TASK DESCRIPTION
In the entries below, count the lines that include the word "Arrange" and reply with the number alone.

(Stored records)
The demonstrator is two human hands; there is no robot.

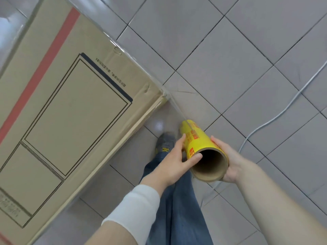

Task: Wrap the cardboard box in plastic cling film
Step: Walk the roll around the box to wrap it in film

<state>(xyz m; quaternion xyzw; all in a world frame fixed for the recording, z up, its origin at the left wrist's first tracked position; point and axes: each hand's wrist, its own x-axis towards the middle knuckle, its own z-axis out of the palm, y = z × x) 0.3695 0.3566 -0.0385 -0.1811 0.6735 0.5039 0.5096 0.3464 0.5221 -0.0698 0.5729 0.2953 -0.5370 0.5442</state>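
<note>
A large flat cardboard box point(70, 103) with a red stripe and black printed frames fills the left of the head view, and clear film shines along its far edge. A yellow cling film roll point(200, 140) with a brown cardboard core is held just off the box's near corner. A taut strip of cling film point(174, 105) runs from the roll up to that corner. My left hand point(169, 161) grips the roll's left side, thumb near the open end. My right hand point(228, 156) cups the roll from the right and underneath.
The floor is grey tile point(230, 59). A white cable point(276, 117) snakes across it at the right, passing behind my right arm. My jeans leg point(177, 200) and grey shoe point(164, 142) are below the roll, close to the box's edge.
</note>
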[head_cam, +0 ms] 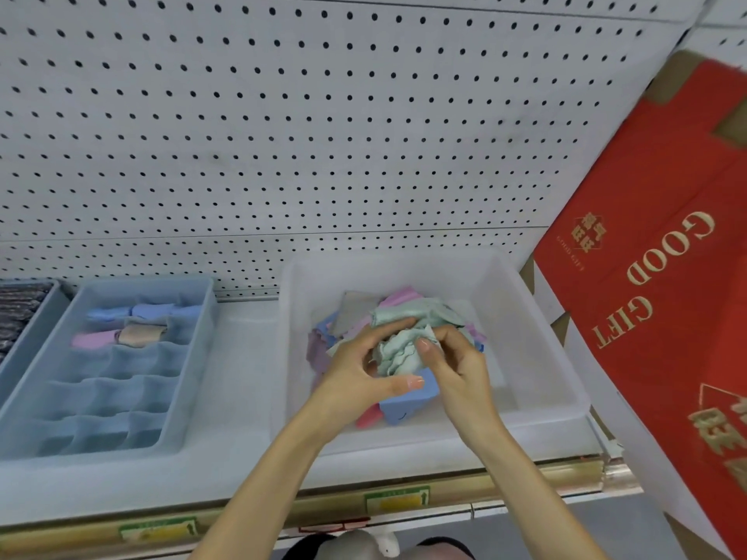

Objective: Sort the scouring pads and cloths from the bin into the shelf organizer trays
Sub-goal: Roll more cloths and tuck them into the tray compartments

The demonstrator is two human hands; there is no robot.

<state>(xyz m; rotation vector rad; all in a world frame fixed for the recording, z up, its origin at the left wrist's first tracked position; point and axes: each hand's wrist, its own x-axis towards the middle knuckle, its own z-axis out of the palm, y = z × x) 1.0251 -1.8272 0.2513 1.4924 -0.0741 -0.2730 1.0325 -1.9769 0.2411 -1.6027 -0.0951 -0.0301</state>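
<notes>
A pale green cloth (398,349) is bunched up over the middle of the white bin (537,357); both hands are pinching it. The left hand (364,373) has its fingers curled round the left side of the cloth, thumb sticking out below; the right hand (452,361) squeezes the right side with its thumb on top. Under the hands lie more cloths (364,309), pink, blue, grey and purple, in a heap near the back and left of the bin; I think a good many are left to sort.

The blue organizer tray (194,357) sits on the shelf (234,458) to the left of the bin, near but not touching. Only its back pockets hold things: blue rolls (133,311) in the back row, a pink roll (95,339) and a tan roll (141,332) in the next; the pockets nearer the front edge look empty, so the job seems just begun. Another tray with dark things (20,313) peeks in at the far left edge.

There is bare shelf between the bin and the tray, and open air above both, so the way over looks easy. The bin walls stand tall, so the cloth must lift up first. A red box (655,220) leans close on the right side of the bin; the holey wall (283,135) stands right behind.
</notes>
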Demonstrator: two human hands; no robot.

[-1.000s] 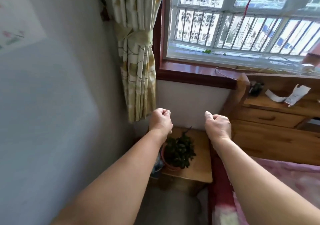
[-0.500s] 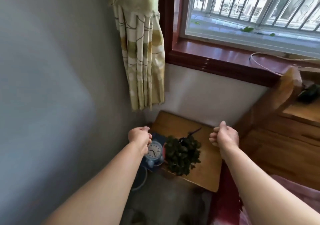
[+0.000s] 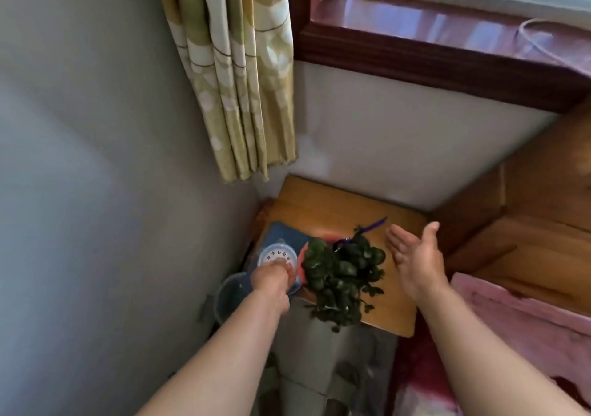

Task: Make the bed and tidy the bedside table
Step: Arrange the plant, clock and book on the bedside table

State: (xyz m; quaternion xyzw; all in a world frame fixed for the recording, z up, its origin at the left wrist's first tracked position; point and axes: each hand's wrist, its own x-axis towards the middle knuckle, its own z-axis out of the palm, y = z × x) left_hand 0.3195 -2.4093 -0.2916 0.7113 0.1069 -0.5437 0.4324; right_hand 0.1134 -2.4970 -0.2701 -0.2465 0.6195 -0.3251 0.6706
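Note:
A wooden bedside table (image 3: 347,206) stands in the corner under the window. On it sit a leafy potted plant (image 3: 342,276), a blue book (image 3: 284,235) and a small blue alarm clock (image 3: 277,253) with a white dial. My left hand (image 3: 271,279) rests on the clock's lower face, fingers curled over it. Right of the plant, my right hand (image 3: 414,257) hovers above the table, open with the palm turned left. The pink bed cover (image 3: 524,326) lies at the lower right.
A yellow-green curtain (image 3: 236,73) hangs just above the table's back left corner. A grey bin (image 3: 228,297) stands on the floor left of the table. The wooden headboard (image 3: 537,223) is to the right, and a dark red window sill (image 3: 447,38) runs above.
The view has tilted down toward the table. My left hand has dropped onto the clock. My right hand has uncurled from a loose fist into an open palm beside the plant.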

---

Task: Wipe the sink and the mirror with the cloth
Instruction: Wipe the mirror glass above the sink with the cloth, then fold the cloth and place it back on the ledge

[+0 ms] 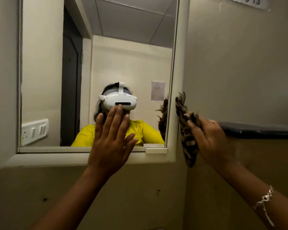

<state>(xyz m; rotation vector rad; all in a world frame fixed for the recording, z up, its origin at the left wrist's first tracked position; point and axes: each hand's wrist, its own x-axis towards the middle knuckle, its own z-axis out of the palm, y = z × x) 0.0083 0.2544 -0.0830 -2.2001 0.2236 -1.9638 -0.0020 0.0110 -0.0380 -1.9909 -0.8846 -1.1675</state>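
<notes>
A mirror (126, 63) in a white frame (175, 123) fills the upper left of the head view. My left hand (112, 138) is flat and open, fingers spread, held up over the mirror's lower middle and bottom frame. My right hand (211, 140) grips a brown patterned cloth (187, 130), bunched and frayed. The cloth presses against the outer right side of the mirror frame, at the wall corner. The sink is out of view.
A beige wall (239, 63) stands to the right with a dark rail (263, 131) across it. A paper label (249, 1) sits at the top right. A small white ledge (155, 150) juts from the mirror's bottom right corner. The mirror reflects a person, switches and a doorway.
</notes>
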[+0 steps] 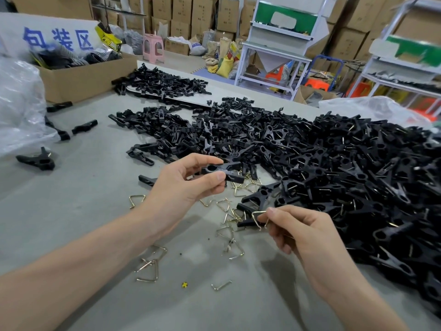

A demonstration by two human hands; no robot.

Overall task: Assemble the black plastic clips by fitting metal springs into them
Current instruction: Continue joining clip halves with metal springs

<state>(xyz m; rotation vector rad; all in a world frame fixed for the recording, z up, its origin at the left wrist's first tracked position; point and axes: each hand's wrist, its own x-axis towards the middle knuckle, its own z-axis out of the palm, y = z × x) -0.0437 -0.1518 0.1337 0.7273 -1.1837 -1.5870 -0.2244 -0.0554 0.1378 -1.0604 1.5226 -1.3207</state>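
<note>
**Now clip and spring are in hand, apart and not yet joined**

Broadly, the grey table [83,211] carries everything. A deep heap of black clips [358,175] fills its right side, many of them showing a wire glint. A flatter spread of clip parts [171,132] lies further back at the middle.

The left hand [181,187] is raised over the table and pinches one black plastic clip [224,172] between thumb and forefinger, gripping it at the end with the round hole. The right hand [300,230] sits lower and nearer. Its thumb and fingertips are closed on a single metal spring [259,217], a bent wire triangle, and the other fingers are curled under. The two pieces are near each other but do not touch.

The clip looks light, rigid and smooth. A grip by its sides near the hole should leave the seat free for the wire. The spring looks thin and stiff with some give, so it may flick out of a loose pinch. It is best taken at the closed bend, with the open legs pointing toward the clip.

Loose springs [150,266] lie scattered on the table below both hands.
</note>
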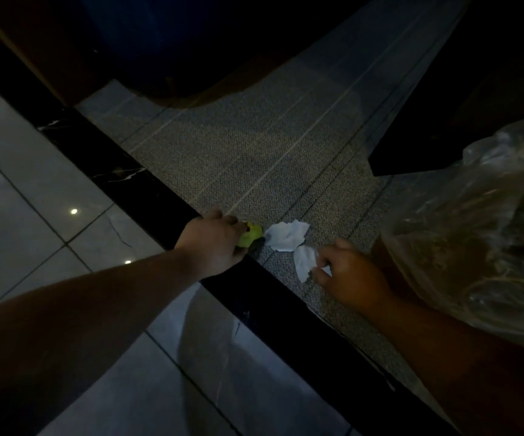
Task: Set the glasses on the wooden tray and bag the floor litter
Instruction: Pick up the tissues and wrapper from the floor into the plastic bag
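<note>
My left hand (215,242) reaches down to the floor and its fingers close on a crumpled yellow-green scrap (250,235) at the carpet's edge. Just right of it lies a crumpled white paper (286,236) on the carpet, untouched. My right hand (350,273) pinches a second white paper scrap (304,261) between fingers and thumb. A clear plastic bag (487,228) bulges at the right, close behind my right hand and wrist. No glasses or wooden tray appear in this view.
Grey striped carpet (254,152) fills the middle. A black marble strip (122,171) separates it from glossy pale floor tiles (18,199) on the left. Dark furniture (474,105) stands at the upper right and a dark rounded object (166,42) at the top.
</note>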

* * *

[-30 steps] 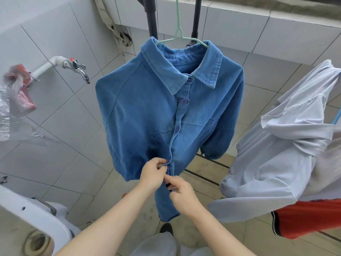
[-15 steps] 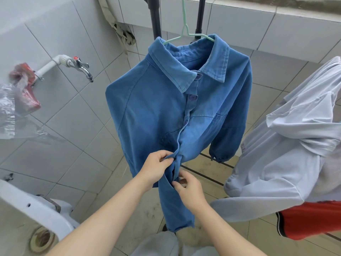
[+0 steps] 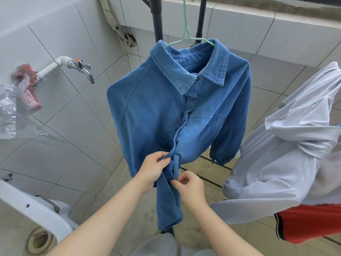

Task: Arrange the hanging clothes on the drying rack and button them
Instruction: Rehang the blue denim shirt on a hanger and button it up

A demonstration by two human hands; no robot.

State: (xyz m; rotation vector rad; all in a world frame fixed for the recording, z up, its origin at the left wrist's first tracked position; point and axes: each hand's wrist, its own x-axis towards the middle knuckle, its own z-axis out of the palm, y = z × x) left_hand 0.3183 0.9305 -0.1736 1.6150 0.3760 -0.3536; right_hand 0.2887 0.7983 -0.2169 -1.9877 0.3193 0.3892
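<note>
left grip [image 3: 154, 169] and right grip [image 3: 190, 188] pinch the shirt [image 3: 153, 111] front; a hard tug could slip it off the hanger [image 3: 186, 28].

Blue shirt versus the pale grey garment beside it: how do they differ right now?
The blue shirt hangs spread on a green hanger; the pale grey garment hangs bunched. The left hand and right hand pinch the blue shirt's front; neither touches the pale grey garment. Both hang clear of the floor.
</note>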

TASK SOLUTION
2